Non è richiesto, invece, l’effettivo compimento di atti di violenza sessuale da parte di tutti i componenti del gruppo, essendo invece sufficiente che dal compartecipe sia comunque fornito un contributo causale alla commissione del delitto [9]. Né è necessario che i partecipi dell’azione criminosa siano  presenti  al compimento degli atti sessuali da parte di uno dei componenti del gruppo, per tutto l’arco temporale di  durata della violenza, bastando  che il singolo compartecipe realizzi anche solo una frazione del fatto delittuoso [10], essendo ciò sufficiente a provocare nella vittima la terribile  consapevolezza di essere  in balia di un gruppo di persone, tale da annullare fino ad azzerare la possibilità di sottrarsi alla violenza.

Ai fini della configurabilità del reato la giurisprudenza non richiede nemmeno un preventivo accordo dei partecipanti, ritenendo invece sufficiente la consapevole adesione, anche estemporanea, all’altrui progetto criminoso [11].

Il requisito della presenza fisica  costituisce l’elemento di  discrimine rispetto all’ipotesi di concorso in violenza sessuale ex art. 609-bis c.p., che può  configurarsi invece  nella forma del concorso morale con l’autore materiale della condotta criminosa, laddove il concorrente non sia presente sul luogo del delitto.
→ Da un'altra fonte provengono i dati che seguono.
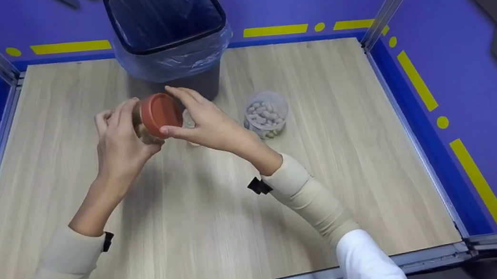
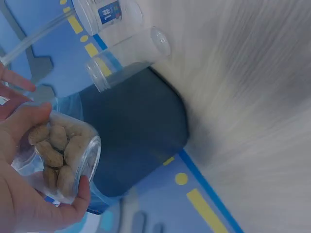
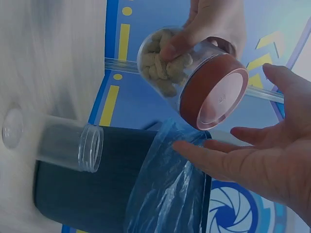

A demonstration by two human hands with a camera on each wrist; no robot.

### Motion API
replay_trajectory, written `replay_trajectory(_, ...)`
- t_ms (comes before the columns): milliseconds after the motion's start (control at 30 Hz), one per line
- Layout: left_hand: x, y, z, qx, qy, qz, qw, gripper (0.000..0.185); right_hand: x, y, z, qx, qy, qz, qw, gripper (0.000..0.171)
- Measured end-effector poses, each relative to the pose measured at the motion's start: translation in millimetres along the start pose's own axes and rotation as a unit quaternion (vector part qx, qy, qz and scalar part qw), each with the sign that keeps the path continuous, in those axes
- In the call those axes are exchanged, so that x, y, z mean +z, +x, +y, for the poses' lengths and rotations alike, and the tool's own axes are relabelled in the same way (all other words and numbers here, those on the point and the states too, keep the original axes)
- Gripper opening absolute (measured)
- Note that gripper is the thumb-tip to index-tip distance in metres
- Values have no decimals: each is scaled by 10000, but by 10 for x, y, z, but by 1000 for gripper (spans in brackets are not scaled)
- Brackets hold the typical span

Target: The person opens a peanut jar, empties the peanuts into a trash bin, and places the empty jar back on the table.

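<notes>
A left hand [image 1: 121, 142] grips a light, smooth, likely slippery peanut jar [image 3: 192, 77] by its body above the table [image 1: 192, 223], while the right hand [image 1: 208, 123], fingers spread, cups its red lid [image 1: 160, 115].

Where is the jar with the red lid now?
In the head view the jar with the red lid is held above the table's centre-left by the left hand, before the bin, the right hand at its lid.

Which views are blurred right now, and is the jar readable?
Head view: sharp, evenly lit, soft shadows under the arms. Left wrist: table streaked with motion blur, peanut jar clear. Right wrist: table smeared at left, red lid crisp.
</notes>
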State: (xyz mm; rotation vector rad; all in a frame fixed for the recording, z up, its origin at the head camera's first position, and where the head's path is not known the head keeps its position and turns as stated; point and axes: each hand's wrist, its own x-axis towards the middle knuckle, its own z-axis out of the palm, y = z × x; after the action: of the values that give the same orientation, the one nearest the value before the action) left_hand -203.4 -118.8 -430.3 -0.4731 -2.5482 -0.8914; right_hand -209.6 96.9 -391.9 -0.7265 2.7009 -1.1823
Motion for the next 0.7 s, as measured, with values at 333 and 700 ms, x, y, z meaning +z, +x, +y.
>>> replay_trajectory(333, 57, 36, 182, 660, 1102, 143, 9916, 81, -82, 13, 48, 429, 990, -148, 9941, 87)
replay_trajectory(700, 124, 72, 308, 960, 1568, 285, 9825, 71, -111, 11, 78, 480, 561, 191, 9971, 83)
In altri termini, la commissione di atti di violenza sessuale di gruppo si distingue dal concorso di persone nel reato di violenza sessuale, perché non è sufficiente, ai fini della sua configurabilità, l’accordo della volontà dei compartecipi, ma è necessaria la contemporanea ed effettiva presenza dei correi nel luogo e nel momento della consumazione del reato, in un diretto rapporto causale [12].

[1] Come rilevato da Cass. Pen., sez. III, n. 52629/2017, ai fini della configurabilità del reato di violenza sessuale di gruppo, l’espressione «più persone», contenuta all’art. 609-octies, comma 1, c.p., comprende anche l’ipotesi in cui  gli autori del fatto sono soltanto  due ; nello stesso senso, cfr. anche Cass. Pen., sez. III, 13.11.2003; Cass. pen.,  sez. I, 5.6.2001.

[2] Artt. 519-521 c.p., abrogati dalla l. 66/1996.

[3] Cfr. P. Rivello, Diritto penale. Parte speciale. Delitti contro la persona, Giappichelli, 2019.

[4] Cfr. Cass. Pen., sez. III, 05.05.2011, n. 23988; sez. I, 14.03.2010, n. 15619.

[5] Cass. Pen., sez. III, 09.11.2017, n. 6714.

[6] Sul punto, cfr. S. Brownmiller, Contro la nostra volontà (titolo originale: Against our will: men, women and rape), Bompiani, 1976.

[7] Indicativo, al riguardo, risulta essere l’esperimento di Asch, condotto dallo psicologo polacco Solomon Asch nel 1951, che ha messo in luce come il fatto di essere membro di un gruppo costituisca condizione sufficiente a modificare le azioni, i giudizi e addirittura le percezioni  di un individuo.

[8] Cass. Pen., sez. III, n. 44835/2018. In senso conforme, cfr. anche Cass. Pen., sez. III, n. 23988/2011, Cass. Pen., sez. I, n. 15619/2010.

[9] Cass. Pen., sez. II, n. 2721/2018. Cfr anche Cass. Pen., sez. III, n. 23272/2015; n. 26369/2011.

[10] Cass. Pen., sez. III, 16.04.2013, n. 32928.

[11] Cass. Pen., sez. III, 04.04.2019, n. 29406. Cfr. anche Cass. Pen., sez. III, 01.07.2010, n. 34212.

[12] Cass. Pen., sez. III, 29.10.2019, n. 49723.